考えるまでもなく、わたしたちに向かう場所なんてない。
諦観と寂寥の渦に飲まれた二人は同じところをぐるぐる回って、回って、ただ回り続けるだけ。そこに未来はないし、希望なんて期待すらしていない。
彼と恋仲になった時からこうなることは感じていた。
わたしが彼を受け入れたとき、何かが始めるなんて考えもしなかった。失われたものは失われたままだし、新たに得られるものもない。
あのとき、二人がはじめて抱き合ったとき。僅かだけど通じ合っていた心が確かに聞いたのは、二人のスタートを祝う鐘の音じゃない。ほんの少しの緊張と、妥協と諦観からくる落ち着きがないまぜになった心臓の鼓動だった。
わたしたちがお互いを見つめて「好き」といったとき。カーテンの隙間から通り過ぎる車のヘッドライトが暗い部屋に細い線を引いたとき。「わたし」が「わたしたち」になったとき、既に物語に発展する余地などなかった。あとに残されたのは、二人のどちらが先に席を立つか、という選択だけ。

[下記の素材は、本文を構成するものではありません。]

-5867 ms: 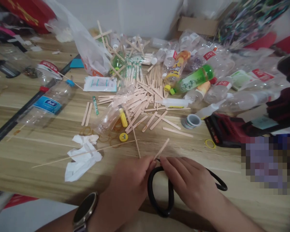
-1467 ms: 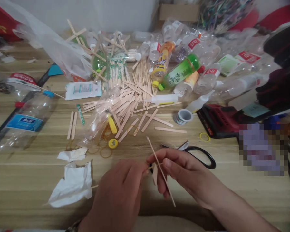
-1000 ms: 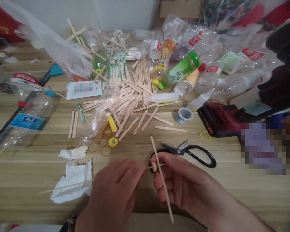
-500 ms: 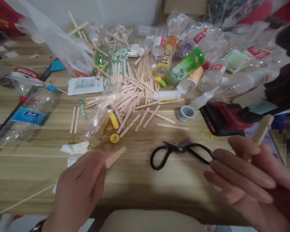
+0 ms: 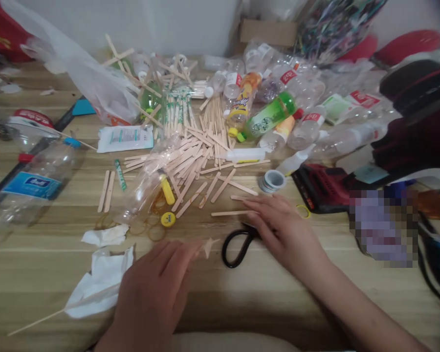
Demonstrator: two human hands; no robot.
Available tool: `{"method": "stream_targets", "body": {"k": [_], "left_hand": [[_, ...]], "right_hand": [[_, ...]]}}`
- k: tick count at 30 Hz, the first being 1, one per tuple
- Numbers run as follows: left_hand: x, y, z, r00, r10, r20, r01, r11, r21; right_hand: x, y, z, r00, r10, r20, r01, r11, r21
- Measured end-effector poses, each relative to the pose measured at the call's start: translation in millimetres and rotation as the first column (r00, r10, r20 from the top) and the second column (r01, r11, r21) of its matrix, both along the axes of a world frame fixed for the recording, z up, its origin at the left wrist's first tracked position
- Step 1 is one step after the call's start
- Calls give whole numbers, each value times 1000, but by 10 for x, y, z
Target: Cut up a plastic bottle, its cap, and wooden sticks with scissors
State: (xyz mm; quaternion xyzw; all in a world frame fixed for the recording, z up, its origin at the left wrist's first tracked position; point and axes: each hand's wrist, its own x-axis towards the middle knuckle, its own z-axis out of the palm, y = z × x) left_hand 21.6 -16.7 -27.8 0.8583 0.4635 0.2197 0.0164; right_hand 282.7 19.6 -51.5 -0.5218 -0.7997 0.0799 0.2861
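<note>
My left hand is closed, knuckles up, over the near table. From its fingertips juts a short wooden piece, pale and blurred at the tip. To the right, my right hand reaches low over the table with its fingers around the end of a craft stick, which points left. Another craft stick lies partly under those fingers. Beneath the same hand are the black-handled scissors; only the left loop shows, and the rest is covered.
Behind the hands lies a pile of craft sticks. Plastic bottles crowd the back right. A tape roll, a red-and-black power tool, a glue bottle and torn tissue surround the work area.
My right hand has swung left and down from the right side with its stick, now over the scissors. My left hand has moved right, still holding a wooden piece. The view has shifted slightly.
</note>
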Motion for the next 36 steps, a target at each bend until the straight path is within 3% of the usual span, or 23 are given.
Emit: {"method": "stream_targets", "body": {"k": [3, 6, 9, 13, 15, 18, 22, 24, 26, 29, 30, 32, 33, 36], "left_hand": [[-27, 16, -85, 999, -24, -36, 23, 1000, -16], [-54, 42, -138, 999, -40, -25, 40, 999, -18], [-46, 64, -102, 999, -21, 49, 25, 997, -71], [-7, 62, 98, 968, 108, 226, -25, 939, -342], [-7, 56, 209, 936, 219, 274, -45, 849, -527], [-45, 55, 301, 891, 332, 308, 15, 658, -753], [-93, 69, 269, 825, 452, 339, 235, 272, -933], [-88, 82, 222, 775, 540, 327, 312, 123, -942], [-64, 102, 172, 732, 585, 351, 380, 77, -922], [-12, 143, 103, 666, 610, 430, 454, 125, -882], [6, 156, 82, 643, 614, 458, 483, 139, -865], [40, 175, 40, 602, 613, 512, 550, 148, -822], [54, 181, 19, 584, 609, 537, 584, 144, -799], [83, 183, -54, 542, 594, 594, 668, 124, -734]], "right_hand": [[165, -23, 76, 967, -237, -89, 239, 971, 14], [374, 55, 109, 864, -484, -142, 485, 874, -29], [549, 242, 117, 801, -589, -111, 581, 808, -98], [620, 512, 134, 728, -671, -139, 604, 724, -333], [599, 608, 136, 729, -666, -158, 572, 720, -394], [554, 701, 120, 741, -657, -139, 543, 708, -451], [519, 770, 108, 722, -687, -83, 586, 670, -457], [508, 769, 147, 716, -695, -69, 608, 668, -429], [489, 723, 232, 689, -722, -63, 661, 662, -354], [424, 542, 411, 629, -773, -76, 754, 631, -183], [389, 456, 465, 651, -755, -80, 741, 655, -149], [301, 265, 528, 776, -614, -143, 601, 789, -129], [254, 172, 533, 822, -509, -255, 490, 861, -137], [144, -37, 456, 783, -336, -523, 244, 940, -239]]}}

だから、恋人になって経験したあらゆる出来事に影が差しているのは当然だ。物語はあの夜の暗い部屋で完結していたのだから。
「相川さんが望むなら、どこまでも付いていきますよ」彼がいう。
「お、素敵なこと言いますね」
わたしたちにお似合いの軽薄なやり取り。空っぽの関係に空虚な言葉が行き交う。
わたしは彼の手を握ってさっさと歩きだした。もちろん向かうあてなんてない。だってわたしたちはもう終わっているんだから。
暗い夜空を背景にわたしたちは街を流れていく。
ゆっくりと。
同じスピードで。
さよならがくるまで。
エンドロールみたいに流れていく。